TASK DIRECTIONS -> Reproduce the data below in full. Nothing should differ from the original.

>>>>

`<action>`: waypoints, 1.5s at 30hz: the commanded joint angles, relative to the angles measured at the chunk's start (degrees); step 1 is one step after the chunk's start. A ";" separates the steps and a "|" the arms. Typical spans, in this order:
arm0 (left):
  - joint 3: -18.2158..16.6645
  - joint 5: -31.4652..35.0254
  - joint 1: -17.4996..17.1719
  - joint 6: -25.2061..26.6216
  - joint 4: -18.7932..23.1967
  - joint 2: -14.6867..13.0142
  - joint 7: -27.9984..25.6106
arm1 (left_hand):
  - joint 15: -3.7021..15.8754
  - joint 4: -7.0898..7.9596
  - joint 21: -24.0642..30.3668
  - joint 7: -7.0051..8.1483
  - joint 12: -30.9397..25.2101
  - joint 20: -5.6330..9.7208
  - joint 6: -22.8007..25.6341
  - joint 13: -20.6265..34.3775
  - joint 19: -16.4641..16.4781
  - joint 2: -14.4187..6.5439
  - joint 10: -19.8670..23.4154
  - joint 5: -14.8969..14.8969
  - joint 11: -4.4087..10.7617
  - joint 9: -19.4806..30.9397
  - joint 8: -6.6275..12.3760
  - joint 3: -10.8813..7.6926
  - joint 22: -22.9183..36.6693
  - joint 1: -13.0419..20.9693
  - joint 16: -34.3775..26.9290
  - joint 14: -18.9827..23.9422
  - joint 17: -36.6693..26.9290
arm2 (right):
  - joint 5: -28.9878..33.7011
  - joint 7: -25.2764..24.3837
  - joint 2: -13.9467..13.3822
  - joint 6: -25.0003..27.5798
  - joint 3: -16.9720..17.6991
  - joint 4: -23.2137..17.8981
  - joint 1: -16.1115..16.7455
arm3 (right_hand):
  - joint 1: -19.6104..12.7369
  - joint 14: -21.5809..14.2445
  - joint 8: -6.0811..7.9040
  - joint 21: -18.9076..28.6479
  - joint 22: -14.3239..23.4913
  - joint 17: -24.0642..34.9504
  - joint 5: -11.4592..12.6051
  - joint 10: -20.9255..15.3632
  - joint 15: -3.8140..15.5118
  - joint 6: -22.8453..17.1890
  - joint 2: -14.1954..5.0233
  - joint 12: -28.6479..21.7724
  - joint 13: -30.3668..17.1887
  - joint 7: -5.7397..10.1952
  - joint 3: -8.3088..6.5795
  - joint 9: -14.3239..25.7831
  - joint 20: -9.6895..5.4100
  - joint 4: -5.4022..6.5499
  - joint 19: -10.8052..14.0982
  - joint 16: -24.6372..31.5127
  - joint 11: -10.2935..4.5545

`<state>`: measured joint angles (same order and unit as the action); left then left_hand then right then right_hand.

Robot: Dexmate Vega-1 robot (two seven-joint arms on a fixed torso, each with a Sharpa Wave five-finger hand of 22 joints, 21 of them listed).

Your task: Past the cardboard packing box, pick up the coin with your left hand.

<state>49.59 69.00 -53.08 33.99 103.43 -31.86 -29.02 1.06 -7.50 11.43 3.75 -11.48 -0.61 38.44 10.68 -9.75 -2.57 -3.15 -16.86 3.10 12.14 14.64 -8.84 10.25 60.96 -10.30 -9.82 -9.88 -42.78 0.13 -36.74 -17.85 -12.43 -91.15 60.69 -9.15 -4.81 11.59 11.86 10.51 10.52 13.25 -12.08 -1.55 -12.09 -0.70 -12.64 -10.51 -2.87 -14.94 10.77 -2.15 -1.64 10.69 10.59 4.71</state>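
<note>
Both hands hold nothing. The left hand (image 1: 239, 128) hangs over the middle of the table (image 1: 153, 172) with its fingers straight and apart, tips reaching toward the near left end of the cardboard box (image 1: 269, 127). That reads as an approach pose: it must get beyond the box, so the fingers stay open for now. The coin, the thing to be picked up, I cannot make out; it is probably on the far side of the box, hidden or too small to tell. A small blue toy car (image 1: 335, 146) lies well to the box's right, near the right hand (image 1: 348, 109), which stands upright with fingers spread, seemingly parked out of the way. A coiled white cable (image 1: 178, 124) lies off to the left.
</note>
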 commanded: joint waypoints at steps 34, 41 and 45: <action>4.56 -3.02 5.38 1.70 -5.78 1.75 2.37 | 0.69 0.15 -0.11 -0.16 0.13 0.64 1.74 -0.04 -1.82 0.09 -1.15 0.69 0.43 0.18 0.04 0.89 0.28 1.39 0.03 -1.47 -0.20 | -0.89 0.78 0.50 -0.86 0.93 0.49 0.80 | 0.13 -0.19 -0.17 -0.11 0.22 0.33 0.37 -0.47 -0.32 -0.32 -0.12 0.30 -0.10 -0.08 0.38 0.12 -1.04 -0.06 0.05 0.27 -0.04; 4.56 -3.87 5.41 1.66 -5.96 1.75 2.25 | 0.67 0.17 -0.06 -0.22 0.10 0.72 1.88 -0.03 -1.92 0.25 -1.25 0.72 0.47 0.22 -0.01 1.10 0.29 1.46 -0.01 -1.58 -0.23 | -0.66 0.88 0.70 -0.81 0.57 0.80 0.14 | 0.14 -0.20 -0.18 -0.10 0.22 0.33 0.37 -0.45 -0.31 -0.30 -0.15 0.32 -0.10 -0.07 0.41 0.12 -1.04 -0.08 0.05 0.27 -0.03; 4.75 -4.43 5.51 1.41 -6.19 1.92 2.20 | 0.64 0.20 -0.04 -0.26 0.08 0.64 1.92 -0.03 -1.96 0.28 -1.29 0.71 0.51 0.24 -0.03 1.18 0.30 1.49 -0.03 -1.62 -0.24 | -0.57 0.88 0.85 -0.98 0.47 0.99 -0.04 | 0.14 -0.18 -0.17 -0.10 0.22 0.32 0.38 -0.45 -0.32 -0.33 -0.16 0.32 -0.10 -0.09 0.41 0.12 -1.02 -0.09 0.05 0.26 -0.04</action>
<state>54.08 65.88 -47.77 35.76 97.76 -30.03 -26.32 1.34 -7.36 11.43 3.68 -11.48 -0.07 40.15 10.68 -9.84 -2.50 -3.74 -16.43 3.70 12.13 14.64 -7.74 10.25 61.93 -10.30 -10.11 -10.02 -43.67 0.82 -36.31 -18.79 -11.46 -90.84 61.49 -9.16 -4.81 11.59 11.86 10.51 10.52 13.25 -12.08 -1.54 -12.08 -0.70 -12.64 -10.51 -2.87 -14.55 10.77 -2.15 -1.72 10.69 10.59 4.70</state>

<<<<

RESPONSE BELOW ->
`<action>`: waypoints, 1.5s at 30hz: the commanded joint angles, relative to the angles measured at the chunk's start (degrees); step 1 is one step after the chunk's start. A ";" separates the steps and a "|" the arms. Typical spans, in this order:
arm0 (left):
  - joint 3: -18.2158..16.6645
  - joint 5: -31.4652..35.0254
  - joint 1: -17.4996..17.1719
  - joint 6: -25.2061..26.6216
  - joint 4: -18.7932..23.1967
  - joint 2: -14.6867..13.0142
  - joint 7: -27.9984..25.6106
arm1 (left_hand):
  - joint 15: -3.7021..15.8754
  - joint 4: -7.0898..7.9596
  - joint 21: -24.0642..30.3668
  - joint 7: -7.0051..8.1483
  - joint 12: -30.9397..25.2101
  - joint 20: -5.6330..9.7208
  - joint 6: -22.8007..25.6341
  - joint 13: -20.6265..34.3775
  - joint 19: -16.4641..16.4781
  - joint 2: -14.4187..6.5439
  - joint 10: -19.8670..23.4154
  - joint 5: -14.8969..14.8969
  - joint 11: -4.4087..10.7617
  - joint 9: -19.4806..30.9397
  - joint 8: -6.6275..12.3760
  - joint 3: -10.8813..7.6926
  - joint 22: -22.9183..36.6693
  - joint 1: -13.0419..20.9693
  - joint 16: -34.3775..26.9290
  - joint 14: -18.9827..23.9422
  - joint 17: -36.6693..26.9290
arm2 (right):
  - joint 5: -28.9878..33.7011
  - joint 7: -25.2764..24.3837
  - joint 2: -13.9467..13.3822
  - joint 6: -25.0003..27.5798
  - joint 3: -16.9720..17.6991
  - joint 4: -23.2137..17.8981
  - joint 1: -16.1115..16.7455
arm3 (right_hand):
  - joint 1: -19.6104..12.7369
  - joint 14: -21.5809..14.2445
  - joint 8: -6.0811..7.9040
  - joint 21: -18.9076..28.6479
  - joint 22: -14.3239..23.4913
  - joint 17: -24.0642..34.9504
  - joint 5: -11.4592..12.6051
  - joint 10: -20.9255..15.3632
  - joint 15: -3.8140..15.5118
  - joint 6: -22.8453..17.1890
  - joint 2: -14.1954..5.0233
  - joint 12: -28.6479..21.7724
  - joint 13: -30.3668..17.1887
  - joint 7: -5.7397..10.1952
  - joint 3: -8.3088..6.5795
  - joint 9: -14.3239..25.7831
  - joint 20: -9.6895..5.4100
  - joint 4: -5.4022..6.5499
  - joint 19: -10.8052..14.0982
  - joint 16: -24.6372..31.5127
  - joint 11: -10.2935..4.5545

`<state>`: measured joint angles (same order and unit as the action); left then left_hand then right then right_hand.

Robot: Dexmate Vega-1 robot (two seven-joint arms on a fixed torso, each with a Sharpa Wave five-finger hand of 22 joints, 21 of them listed).

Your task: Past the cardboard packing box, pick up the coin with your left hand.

<state>49.59 69.00 -53.08 33.99 103.43 -31.86 -29.02 1.06 -7.50 11.43 3.75 -11.48 -0.61 38.44 10.68 -9.75 -2.57 -3.15 -16.86 3.10 12.14 14.64 -8.84 10.25 60.96 -10.30 -9.82 -9.88 -42.78 0.13 -36.74 -17.85 -12.43 -91.15 60.69 -9.15 -4.81 11.59 11.86 10.51 10.52 13.25 -12.08 -1.55 -12.09 -0.70 -12.64 -10.51 -2.87 -14.94 10.77 -2.15 -1.64 10.69 10.59 4.71</state>
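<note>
Both hands hold nothing. The left hand (image 1: 239, 128) hangs over the middle of the table (image 1: 153, 172) with its fingers straight and apart, tips reaching toward the near left end of the cardboard box (image 1: 269, 127). That reads as an approach pose: it must get beyond the box, so the fingers stay open for now. The coin, the thing to be picked up, I cannot make out; it is probably on the far side of the box, hidden or too small to tell. A small blue toy car (image 1: 335, 146) lies well to the box's right, near the right hand (image 1: 348, 109), which stands upright with fingers spread, seemingly parked out of the way. A coiled white cable (image 1: 178, 124) lies off to the left.
</note>
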 commanded: joint waypoints at steps 34, 41 and 45: <action>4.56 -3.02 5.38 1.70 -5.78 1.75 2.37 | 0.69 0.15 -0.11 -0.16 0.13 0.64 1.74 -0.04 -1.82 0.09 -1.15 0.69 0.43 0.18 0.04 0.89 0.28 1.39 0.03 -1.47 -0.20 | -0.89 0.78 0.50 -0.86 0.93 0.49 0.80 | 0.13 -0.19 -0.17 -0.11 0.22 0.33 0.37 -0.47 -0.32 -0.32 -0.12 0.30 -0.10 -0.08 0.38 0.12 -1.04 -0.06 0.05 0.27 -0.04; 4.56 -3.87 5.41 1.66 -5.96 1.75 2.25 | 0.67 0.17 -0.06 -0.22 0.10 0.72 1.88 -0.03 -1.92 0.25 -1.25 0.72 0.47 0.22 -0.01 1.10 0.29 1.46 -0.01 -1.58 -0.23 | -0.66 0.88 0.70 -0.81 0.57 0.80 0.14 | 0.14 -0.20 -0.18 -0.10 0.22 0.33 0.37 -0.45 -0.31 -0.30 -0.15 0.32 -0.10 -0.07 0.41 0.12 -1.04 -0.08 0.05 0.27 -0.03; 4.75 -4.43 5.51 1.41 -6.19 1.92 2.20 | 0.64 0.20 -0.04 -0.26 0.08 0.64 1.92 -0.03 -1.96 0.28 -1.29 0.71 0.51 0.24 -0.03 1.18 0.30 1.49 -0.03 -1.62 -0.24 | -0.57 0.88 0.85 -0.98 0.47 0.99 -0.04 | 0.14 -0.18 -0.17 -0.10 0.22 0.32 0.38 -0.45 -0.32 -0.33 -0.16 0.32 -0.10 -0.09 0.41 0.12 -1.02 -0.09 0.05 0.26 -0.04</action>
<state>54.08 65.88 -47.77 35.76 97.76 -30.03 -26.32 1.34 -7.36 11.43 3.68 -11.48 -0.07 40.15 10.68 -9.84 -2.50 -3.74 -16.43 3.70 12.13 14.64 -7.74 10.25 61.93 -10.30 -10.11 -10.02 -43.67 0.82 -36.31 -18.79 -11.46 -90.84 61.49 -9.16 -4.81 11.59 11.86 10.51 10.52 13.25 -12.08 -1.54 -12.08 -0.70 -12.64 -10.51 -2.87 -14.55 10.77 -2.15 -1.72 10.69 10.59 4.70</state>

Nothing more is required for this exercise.